Basic Theorems Regarding Ideals in an Algebra 1
 Table of Contents

# Basic Theorems Regarding Ideals in an Algebra 1

 Proposition 1: Let $\mathfrak{A}$ be an algebra and let $J \subseteq \mathfrak{A}$ be a linear subspace of $\mathfrak{A}$. If $u \in \mathfrak{A}$ is a left (right) modular unit of $J$ then $u$ is a left (right) modular unit of any linear subspace $K$ of $\mathfrak{A}$ with $J \subseteq K$.
• Proof: Suppose that $u \in \mathfrak{A}$ is a left modular unit of $J$. Then $(1 - u)\mathfrak{A} \subseteq J$. But since $J \subseteq K$ we have that $(1 - u)\mathfrak{A} \subseteq K$ and so $u \in \mathfrak{A}$ is a right modular unit of $K$. $\blacksquare$
 Proposition 2: Let $\mathfrak{A}$ be an algebra and let $J \subseteq \mathfrak{A}$ be a linear subspace of $\mathfrak{A}$. a) If $J$ is a proper left ideal of $\mathfrak{A}$ and $u$ is a right modular unit of $J$ then $u \not \in J$. b) If $J$ is a proper right ideal of $\mathfrak{A}$ and $u$ is a left modular unit of $J$ then $u \not \in J$.
• Proof of a): Suppose instead that $u \in J$. Since $J$ is a left ideal of $\mathfrak{A}$ we have that $\mathfrak{A}J \subseteq J$ and since $u$ is a right modular unit of $J$ we have that $\mathfrak{A}(1 - u) \subseteq J$. So if $a \in \mathfrak{A}$ then:
(1)
\begin{align} \quad a = \underbrace{a - au}_{\in \mathfrak{A}(1 - u) \subseteq J} + \underbrace{au}_{\in \mathfrak{A}J \subseteq J} \in J \end{align}
• This shows that $\mathfrak{A} \subseteq J$ and so $\mathfrak{A} = J$, contradicting $J$ being proper. $\blacksquare$
• Proof of b) This is analogous to the proof above. If we suppose that $u \in J$ then since $J$ is a right ideal of $\mathfrak{A}$ we have that $J\mathfrak{A} \subseteq J$ and since $u$ is a left modular unit of $J$ we have that $(1 - u)\mathfrak{A} \subseteq J$, so if $a \in \mathfrak{A}$ then:
(2)
\begin{align} \quad a = \underbrace{a - ua}_{\in (1 - u)\mathfrak{A} \subseteq J} + \underbrace{ua}_{\in J\mathfrak{A} \subseteq J} \in J \end{align}
• This shows that $\mathfrak{A} \subseteq J$ and so $\mathfrak{A} = J$, again contradicting $J$ being proper. $\blacksquare$
 Proposition 3: Let $\mathfrak{A}$ be an algebra and let $u \in \mathfrak{A}$. Then: a) $u$ is left quasi-invertible if and only if $\mathfrak{A}(1 - u) = \mathfrak{A}$. b) $u$ is right quasi-invertible if and only if $(1 - u)\mathfrak{A} = \mathfrak{A}$.
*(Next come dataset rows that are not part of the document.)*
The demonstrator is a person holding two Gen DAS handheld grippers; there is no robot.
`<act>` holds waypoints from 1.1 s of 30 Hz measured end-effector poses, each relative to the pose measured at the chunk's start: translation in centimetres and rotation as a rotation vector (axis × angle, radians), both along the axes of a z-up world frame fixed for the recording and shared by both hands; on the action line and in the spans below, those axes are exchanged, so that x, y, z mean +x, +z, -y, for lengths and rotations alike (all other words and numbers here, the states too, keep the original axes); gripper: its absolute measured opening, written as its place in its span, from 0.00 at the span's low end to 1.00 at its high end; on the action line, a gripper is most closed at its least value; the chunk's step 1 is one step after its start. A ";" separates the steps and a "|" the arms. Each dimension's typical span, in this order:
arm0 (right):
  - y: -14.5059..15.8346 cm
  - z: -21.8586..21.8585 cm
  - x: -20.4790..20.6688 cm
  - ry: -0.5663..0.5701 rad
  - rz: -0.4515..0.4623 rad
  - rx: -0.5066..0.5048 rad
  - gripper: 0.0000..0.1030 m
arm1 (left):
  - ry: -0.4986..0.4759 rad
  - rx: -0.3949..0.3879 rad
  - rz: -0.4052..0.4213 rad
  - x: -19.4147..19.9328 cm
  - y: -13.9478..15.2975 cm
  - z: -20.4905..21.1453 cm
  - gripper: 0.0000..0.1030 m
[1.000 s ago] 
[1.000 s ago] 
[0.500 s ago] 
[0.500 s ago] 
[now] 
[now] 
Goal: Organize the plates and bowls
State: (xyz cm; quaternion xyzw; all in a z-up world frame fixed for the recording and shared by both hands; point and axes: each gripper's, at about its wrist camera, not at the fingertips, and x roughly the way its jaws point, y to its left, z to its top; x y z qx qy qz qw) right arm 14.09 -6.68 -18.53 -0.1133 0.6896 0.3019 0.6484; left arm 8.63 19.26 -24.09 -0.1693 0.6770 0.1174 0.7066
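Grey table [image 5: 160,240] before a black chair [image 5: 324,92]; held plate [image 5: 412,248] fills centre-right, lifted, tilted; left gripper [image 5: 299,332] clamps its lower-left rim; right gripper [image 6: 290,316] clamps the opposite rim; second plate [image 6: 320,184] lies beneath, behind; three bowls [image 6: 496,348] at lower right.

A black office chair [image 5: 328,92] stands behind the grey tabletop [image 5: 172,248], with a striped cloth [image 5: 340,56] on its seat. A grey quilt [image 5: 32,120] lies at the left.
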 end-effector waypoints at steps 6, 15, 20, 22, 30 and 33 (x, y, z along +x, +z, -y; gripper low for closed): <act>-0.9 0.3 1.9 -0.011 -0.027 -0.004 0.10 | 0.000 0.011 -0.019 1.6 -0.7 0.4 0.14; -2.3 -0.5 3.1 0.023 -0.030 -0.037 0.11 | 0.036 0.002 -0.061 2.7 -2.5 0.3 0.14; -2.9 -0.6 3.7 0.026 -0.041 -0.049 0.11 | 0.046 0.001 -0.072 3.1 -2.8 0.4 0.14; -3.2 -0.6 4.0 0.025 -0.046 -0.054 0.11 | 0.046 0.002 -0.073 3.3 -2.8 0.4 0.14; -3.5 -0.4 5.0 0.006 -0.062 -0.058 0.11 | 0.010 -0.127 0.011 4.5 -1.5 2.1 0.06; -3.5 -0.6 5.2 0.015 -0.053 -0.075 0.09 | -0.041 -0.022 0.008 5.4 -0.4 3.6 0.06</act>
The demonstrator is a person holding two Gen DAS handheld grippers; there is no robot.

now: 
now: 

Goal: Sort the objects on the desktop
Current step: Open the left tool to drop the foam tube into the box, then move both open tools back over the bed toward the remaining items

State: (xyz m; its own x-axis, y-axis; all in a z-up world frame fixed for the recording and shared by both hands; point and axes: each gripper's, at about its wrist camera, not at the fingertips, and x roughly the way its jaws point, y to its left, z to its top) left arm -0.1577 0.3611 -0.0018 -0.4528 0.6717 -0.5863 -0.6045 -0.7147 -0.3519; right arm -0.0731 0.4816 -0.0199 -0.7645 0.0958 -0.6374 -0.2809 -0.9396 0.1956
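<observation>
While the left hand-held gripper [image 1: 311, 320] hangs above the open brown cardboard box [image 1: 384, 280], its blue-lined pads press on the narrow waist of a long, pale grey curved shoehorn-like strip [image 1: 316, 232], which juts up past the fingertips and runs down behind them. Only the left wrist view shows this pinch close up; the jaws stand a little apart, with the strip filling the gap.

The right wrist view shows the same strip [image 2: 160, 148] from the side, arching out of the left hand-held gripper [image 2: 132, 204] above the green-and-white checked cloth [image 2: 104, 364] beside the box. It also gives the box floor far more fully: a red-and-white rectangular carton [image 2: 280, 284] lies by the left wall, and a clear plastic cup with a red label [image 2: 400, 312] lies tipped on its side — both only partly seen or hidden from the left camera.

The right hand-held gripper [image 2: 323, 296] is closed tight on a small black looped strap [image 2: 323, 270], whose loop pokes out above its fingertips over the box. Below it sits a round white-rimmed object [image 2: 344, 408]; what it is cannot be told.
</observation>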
• Proof of a) $\Rightarrow$ Suppose that $u$ is left quasi-invertible. Then there exists an element $a \in \mathfrak{A}$ such that $a \cdot u = 0$, i.e., $a + u - au = 0$, that is:
(3)
\begin{align} \quad u = -a + au = \underbrace{(-a)}_{\in \mathfrak{A}} - \underbrace{(-a)u}_{\in \mathfrak{A}u} \in \mathfrak{A}(1 - u) \quad (*) \end{align}
• Let $J = \mathfrak{A}(1 - u)$. Then $J$ is a left ideal of $\mathfrak{A}$ since clearly $\mathfrak{A}J = \mathfrak{A}\mathfrak{A}(1-u) = \subseteq J$. Also we have that $\mathfrak{A}(1 - u) \subseteq J$, and so $u$ is a right modular unit of $J$. But from $(*)$ we have that $u \in J$. So by the contrapositive of Proposition 2, $J$ cannot be a proper ideal of $\mathfrak{A}$ and so $\mathfrak{A}(1 - u) = \mathfrak{A}$.
• $\Leftarrow$ Suppose that $\mathfrak{A}(1 - u) = \mathfrak{A}$. Then for $u \in \mathfrak{A}$ there exists an $a \in \mathfrak{A}$ such that $u = a - au$. So $(-a) + u - (-a)u = 0$, that is, $(-a) \cdot u = 0$. So $-a$ is a left quasi-inverse for $u$, i.e., $u$ is left quasi-invertible. $\blacksquare$
• Proof of b) $\Rightarrow$ Suppose that $u$ is right quasi-invertible. Then there exists an element $a \in \mathfrak{A}$ such that $u \cdot a = 0$, i.e., $u + a - ua = 0$, that is:
(4)
\begin{align} \quad u = (-a) + ua = \underbrace{(-a)}_{\in \mathfrak{A}} - \underbrace{u(-a)}_{\in u\mathfrak{A}} \in (1 - u)\mathfrak{A} \quad (**) \end{align}
• Let $J = (1 - u)\mathfrak{A}$. Then $J$ is a right ideal of $\mathfrak{A}$ since $J\mathfrak{A} = (1-u)\mathfrak{A}\mathfrak{A} \subseteq J$. Also we have that $(1 - u)\mathfrak{A} \subseteq J$ and so $u$ is a left modular unit of $J$. But from $(**)$ we have that $u \in J$. So by the contrapositive of Proposition 2, $J$ cannot be a proper ideal of $\mathfrak{A}$ and so $(1 - u)\mathfrak{A} = \mathfrak{A}$.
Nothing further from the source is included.